The remuneration structure and underlying principles on which the package is based, reflecting changes for 2010/11 are shown below.
| Objective | Basis of delivery | |
|---|---|---|
| Base salary | Reflect assessment of market practice based on role and experience. Salary increases are linked to performance as measured in annual performance review | Benchmarked against executives with similar responsibilities in companies of comparable size and complexity |
| Pension | To provide a market competitive level of provision with good flexibility while minimising risk to the Company | Until June 2006 a final salary pension scheme or cash alternative offered. From June 2006 a defined contribution scheme or cash alternative was available. No further final salary pension scheme benefits from 1 April 2010 – alternatives are the defined contribution scheme or cash alternative |
| Bonus | Ensure that annual reward is consistent with successfully achieving the short-term strategic objectives of the Group | Balance of demanding relevant short-term financial targets (profit and cash) and personal objectives |
| Deferred bonus | Ensure appropriate balance maintained between long-term and short-term reward and to build up Directors’ shareholdings in line with policy | Bonus over 50% of annual salary deferred for three years and issued in shares – conditional on employment until vesting date |
| LTISP | Encourage continuing improvement in Group’s performance over the longer term. Alignment of interest between participant and shareholders | Three year performance period. 60% subject to relative TSR conditions. 40% subject to adjusted basic EPS growth targets |
A significant proportion of a Director’s total remuneration package is variable, being subject to the achievement of specified short-term and long-term business objectives. In applying this policy the Committee has taken account of the provisions of Schedule A of the Combined Code on Corporate Governance of June 2008 (the ‘Code’).

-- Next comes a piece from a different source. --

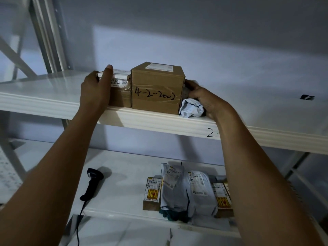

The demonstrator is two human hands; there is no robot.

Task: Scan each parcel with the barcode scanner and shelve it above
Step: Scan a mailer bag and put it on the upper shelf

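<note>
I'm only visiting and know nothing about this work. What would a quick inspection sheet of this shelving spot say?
Surface: white upper shelf and lower shelf, both bearing parcels.
Job's things: hand-marked cardboard box, small box and crumpled mailer bag side by side on the upper shelf; barcode scanner lying on the lower shelf, left of several waiting parcels.
Clutter: small dark object on the upper shelf, too small to identify.
Hands: left hand grips the small box; right hand grips the mailer bag.
Cables: scanner cable drops over the lower shelf's front edge.
Surroundings: pale wall, metal upright.
</note>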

In the chart below we show the make up of remuneration as a percentage of the whole, given on-target performance. It can be seen that the fixed elements of pay represent around half of the maximum.
• Base salary
Salary levels for Executive Directors are reviewed annually based on an independent assessment of market practice. They are set to reflect the pay levels of executives with similar responsibilities in companies of comparable size and complexity. Base salaries for 2009/10 were frozen at 2008 levels.
• Bonus
The maximum annual bonus opportunity for all Executive Directors is 100% of annual salary. There are no current plans to change the maximum bonus percentage. Payment of the bonus is subject to the achievement of demanding short-term financial targets and personal objectives. Financial targets comprise 75% of the bonus and personal objectives 25%. From 2008/09, 40% of the bonus in relation to financial targets has been payable for on-target performance.
To ensure that an appropriate balance is maintained between long-term and short-term reward, any bonus earned over 50% of annual salary is paid in the Company’s shares and deferred for a three year period subject to continued employment.
• Long Term Incentive Share Plan
The LTISP is designed to encourage continuing improvement in the Group’s performance over the longer term. An LTISP award is payable in shares, rather than cash, to emphasise the alignment of interests between the participants and the Company’s shareholders. The LTISP has a three-year performance cycle and pre-determined performance conditions, which must be met before awards under the LTISP can be exercised. Awards under the LTISP are granted annually.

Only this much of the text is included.